Jobs
NYC food-delivery workers losing jobs after minimum wage hike — even as menu prices soar: report
New York City’s minimum-wage hike has boosted pay for food-delivery workers who have managed to hang onto their jobs, but thousands have lost work — even as the price to get a meal delivered goes through the roof, according to a report by city officials.
A December law that hiked pay to nearly $20 an hour – which delivery apps including Doordash, Grubhub and Uber Eats had tried to block with a lawsuit last year – is boosting paychecks significantly, according to the report by the city’s Department of Consumer and Worker Protection.
Those still employed earned 22% more during the first quarter – or $28.3 million per week – compared to the previous quarter and 42% more versus a year ago, according to the report. That’s despite the fact they worked 22% fewer hours per week, according to the report released late last week
The average hourly wage was $19.26 including tips, up sharply from $11.72 a year ago, according to the report.

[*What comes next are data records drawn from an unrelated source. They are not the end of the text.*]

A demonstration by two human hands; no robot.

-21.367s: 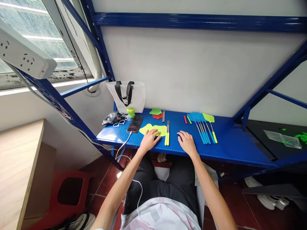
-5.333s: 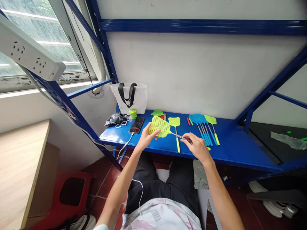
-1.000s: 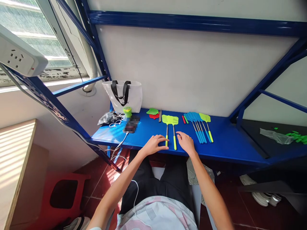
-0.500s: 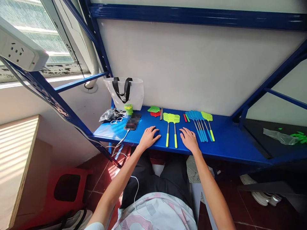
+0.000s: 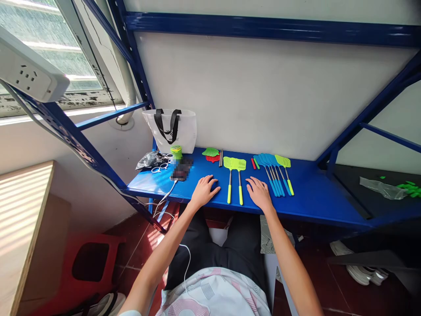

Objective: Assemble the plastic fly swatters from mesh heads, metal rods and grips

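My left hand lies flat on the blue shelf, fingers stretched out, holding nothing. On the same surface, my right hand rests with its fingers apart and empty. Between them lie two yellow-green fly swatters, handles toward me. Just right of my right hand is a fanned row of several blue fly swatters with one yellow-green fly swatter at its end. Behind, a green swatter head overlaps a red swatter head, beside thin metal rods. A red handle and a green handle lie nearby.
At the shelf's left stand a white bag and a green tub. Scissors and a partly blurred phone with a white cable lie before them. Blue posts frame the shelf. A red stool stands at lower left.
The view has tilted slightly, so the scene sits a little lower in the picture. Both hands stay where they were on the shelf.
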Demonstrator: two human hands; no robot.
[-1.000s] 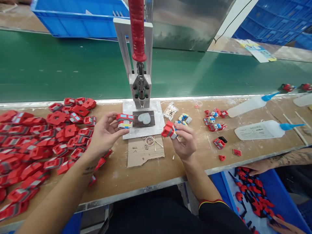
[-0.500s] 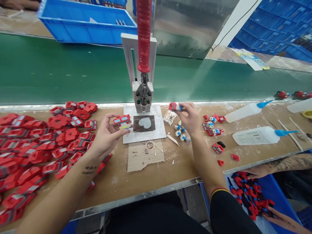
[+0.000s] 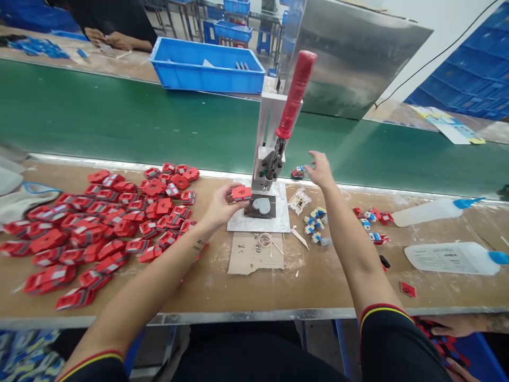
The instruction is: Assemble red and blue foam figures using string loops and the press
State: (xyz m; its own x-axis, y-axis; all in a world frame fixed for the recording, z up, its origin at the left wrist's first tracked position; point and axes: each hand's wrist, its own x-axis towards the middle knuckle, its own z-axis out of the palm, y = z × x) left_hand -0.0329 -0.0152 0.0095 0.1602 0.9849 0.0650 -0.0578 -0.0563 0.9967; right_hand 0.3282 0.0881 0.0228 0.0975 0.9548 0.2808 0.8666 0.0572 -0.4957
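Observation:
My left hand (image 3: 225,204) pinches a red plastic part (image 3: 241,193) at the left edge of the press's base plate (image 3: 281,220). Beside that part lies a grey heart-shaped piece (image 3: 262,206) on a dark block (image 3: 248,211). The press's red handle (image 3: 296,95) rises above, tilted to the right. Past the press, my right hand (image 3: 320,168) is raised with its fingers apart and nothing in them. Just left of its fingertips, a small red, blue and white assembled piece (image 3: 298,172) sits on the green surface (image 3: 222,143).
Many red parts (image 3: 85,231) cover the left side. Small blue-and-white parts (image 3: 315,225), a bag of white pieces (image 3: 299,200) and bottles (image 3: 449,258) lie to the right. A blue crate (image 3: 207,69) stands behind. Another person's hand (image 3: 457,324) is at the lower right.
My right hand has let go of its small piece, which now rests on the green surface. The red part in my left hand has been turned over. The view has shifted left.

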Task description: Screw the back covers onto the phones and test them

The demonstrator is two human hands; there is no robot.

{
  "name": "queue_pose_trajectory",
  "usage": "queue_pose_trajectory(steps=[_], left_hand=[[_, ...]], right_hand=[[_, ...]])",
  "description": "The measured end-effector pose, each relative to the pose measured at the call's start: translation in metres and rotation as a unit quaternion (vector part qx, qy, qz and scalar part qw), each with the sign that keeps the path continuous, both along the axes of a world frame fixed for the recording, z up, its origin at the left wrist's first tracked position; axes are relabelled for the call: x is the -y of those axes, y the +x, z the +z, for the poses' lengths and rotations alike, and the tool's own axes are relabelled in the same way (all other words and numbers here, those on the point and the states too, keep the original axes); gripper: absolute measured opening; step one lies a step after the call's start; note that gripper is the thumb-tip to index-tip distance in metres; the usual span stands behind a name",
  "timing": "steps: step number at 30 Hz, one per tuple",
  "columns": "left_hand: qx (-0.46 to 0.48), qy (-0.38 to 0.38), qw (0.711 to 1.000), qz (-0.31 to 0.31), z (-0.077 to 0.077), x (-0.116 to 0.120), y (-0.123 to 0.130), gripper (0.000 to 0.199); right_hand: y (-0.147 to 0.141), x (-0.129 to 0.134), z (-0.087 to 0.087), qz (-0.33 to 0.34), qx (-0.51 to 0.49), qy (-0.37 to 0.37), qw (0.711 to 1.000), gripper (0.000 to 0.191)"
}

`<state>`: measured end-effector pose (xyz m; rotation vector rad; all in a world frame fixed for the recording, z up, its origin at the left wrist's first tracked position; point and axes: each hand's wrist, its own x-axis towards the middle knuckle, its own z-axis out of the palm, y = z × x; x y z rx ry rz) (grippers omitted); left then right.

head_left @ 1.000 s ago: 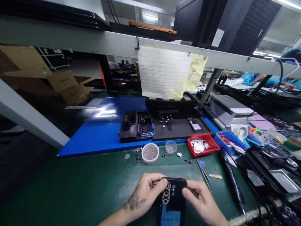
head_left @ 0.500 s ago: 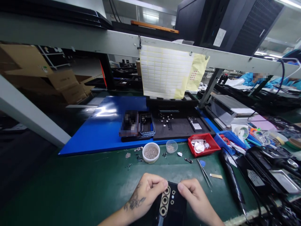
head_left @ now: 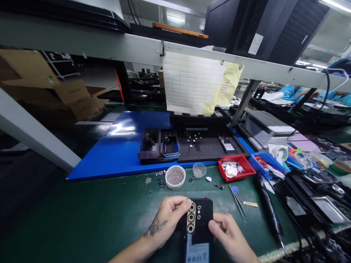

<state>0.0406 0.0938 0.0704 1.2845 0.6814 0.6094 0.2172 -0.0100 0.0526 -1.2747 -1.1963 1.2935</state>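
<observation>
A black phone back panel [head_left: 203, 228] with a gold camera strip [head_left: 191, 218] and a pale printed label lies at the bottom centre. My left hand [head_left: 170, 217] pinches its upper left corner between thumb and fingers. On the right edge, a little below the top, my right hand [head_left: 227, 232] grips it with the thumb on the face. Beyond my hands stand a white round tub of tiny screws [head_left: 175, 178] and a smaller clear cup [head_left: 199, 170]. Metal tweezers [head_left: 237, 202] lie to the right of the phone.
A red tray [head_left: 237, 168] with small white parts sits by a blue tray [head_left: 267, 165]. A black electric screwdriver [head_left: 270, 210] lies at the right. Behind is a blue mat [head_left: 101, 153] with a black foam tray [head_left: 203, 150]. A metal shelf beam [head_left: 137, 48] crosses above.
The phone has risen in view, showing more of its back and the label. My right hand has shifted down from its top corner to its right edge.
</observation>
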Motion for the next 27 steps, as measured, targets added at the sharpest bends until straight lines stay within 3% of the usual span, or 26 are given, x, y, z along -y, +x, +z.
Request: queue_pose_trajectory(steps=[6, 9, 13, 17, 23, 27], left_hand=[[-0.007, -0.02, 0.988, -0.15, 0.006, 0.004, -0.001, 0.042], [0.001, -0.032, 0.981, -0.191, 0.005, 0.006, 0.001, 0.047], [0.024, -0.022, 0.983, -0.182, -0.003, 0.007, 0.006, 0.049], [0.033, -0.03, 0.982, -0.186, -0.009, 0.006, 0.008, 0.048], [0.026, -0.026, 0.981, -0.192, -0.006, 0.007, 0.004, 0.05], [0.025, -0.019, 0.982, -0.187, -0.005, 0.004, 0.004, 0.051]], right_hand=[[0.011, -0.007, -0.001, -0.043, -0.015, 0.027, 0.999, 0.047], [0.017, -0.005, -0.006, -0.048, -0.043, 0.023, 0.998, 0.045], [0.023, -0.001, -0.013, -0.053, -0.103, 0.012, 0.993, 0.038], [0.026, 0.004, -0.014, -0.005, -0.165, -0.019, 0.986, 0.035], [0.024, 0.007, -0.01, 0.002, -0.161, 0.016, 0.987, 0.033], [0.023, 0.007, -0.012, 0.017, -0.172, -0.002, 0.985, 0.035]])
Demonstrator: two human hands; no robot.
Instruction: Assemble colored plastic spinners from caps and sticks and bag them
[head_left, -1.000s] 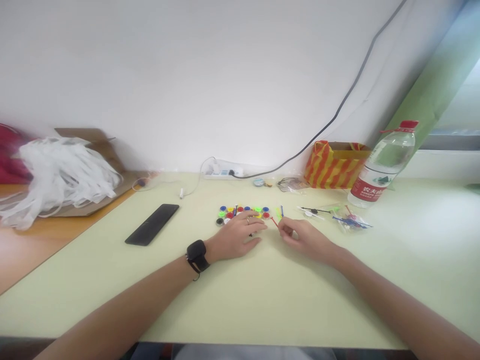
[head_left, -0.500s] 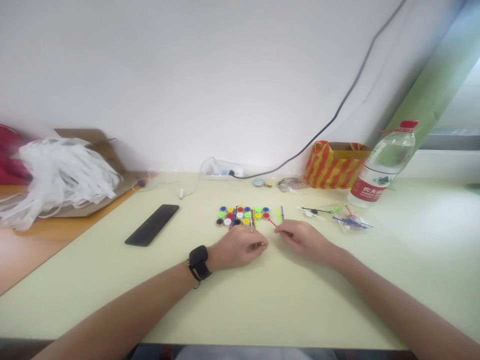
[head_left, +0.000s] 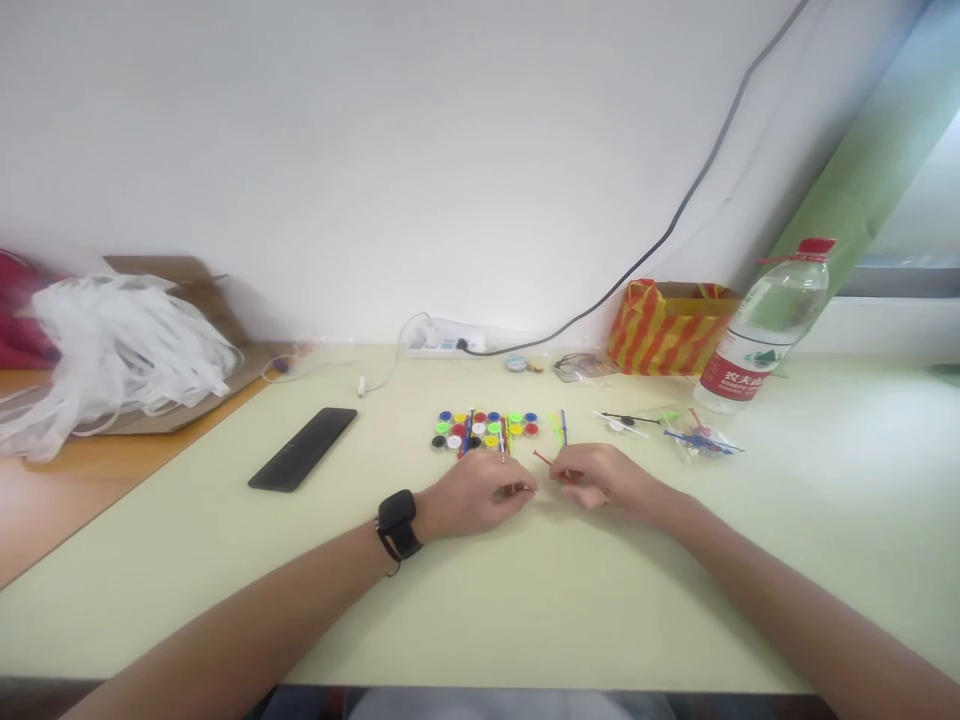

At the same time, however, the total number of active worker accounts on delivery apps dropped to 99,000 — down 8% from the previous quarter and 9% from a year ago, the study found.
That’s a signal that thousands are out of work since the controversial law was enacted. City officials estimate the worker accounts are held by 65,000 delivery workers citywide, with some making deliveries on more than one app.
The cost of food deliveries, meanwhile, has surged a whopping 10%, according to the report. That includes a 12% increase in restaurant menu prices for delivery and a 58% increase in the fees the apps tack on to cover the higher wages.
In response, customers are tipping less. While apps raised delivery fees by an average of $2.30 per order, the average tip amount decreased by $2.64, according to the report released Thursday.
They’re also using the apps less for delivery, according to Andrew Schnipper, who owns the Schnipper’s burger joints in Manhattan, one on 8th Avenue near the Port Authority and one on Lexington Avenue and East 51st Street in Midtown.
“I do think that there is a higher cost to consumers and we are seeing more people order online but pick up in the store to avoid the higher fees,” Schnipper told The Post. “That indicates a change in behavior.”
In the end, the average food-delivery bill increased 76 cents, to $39.11 per order, the report found.
Despite rising tabs, the number of deliveries rose 8% to 2.8 million in the first quarter versus a year ago, even as customers paid 10% more — or $103 million, according to the report.
The rosy picture DCPW lays out is misleading at best, the delivery apps claim.
Grubhub said in a statement, “”DCWP predicted in its 2022 study that couriers would earn more, but that earning opportunities would be concentrated in fewer hands. Today’s report shows that this is true.”
UberEats claimed the number of delivery workers on its app has plunged by 12,000 since the new law went into effect, adding in a statement, “The couriers who are still able to work need to work much harder, doing 80% more deliveries per hour than they did before the rule took effect.”
UberEats also claims there is a waitlist now for the first time with some 27,000 New Yorkers seeking delivery work.
The city has argued that before the wage law went into effect the app companies had no incentive to limit the number of workers available to them, because they didn’t have to pay them for the time they waited to get orders to deliver, referred to as “on call time.”
Now workers are mostly scheduled to work during shifts, making “better use of workers’ time,” the city said.
Ligia Guallpa of Los Deliveristas Unidos, which fought for the minimum wage law, blames the job losses on the apps’ punitive policies, claiming that they are deactivating workers who “declined to ride faster or accept every order offered to them.”
The app companies are “recruiting new workers every day, trying to replace workers who are pushing back,” Guallpa told The Post.
Some 50 to 70 delivery workers are being deactivated every day, according to the group.
Doordash shot back in a written statement that the city’s report used “cherry-picked figures” that “don’t tell the whole story.”
We’ve heard time and time again from users on all sides of our platform that the new rules simply aren’t working,” Doordash said in the statement.
“And the real numbers bear out that sad truth: higher costs causing thousands of lost orders for Dashers to deliver and millions of dollars in lost revenue for local businesses,” Doordash added.
The city report is the first to analyze data from January to March that the app companies submitted to the Department of Consumer and Worker Protection, which is charged with regulating the delivery industry and monitoring its compliance with the minimum wage law.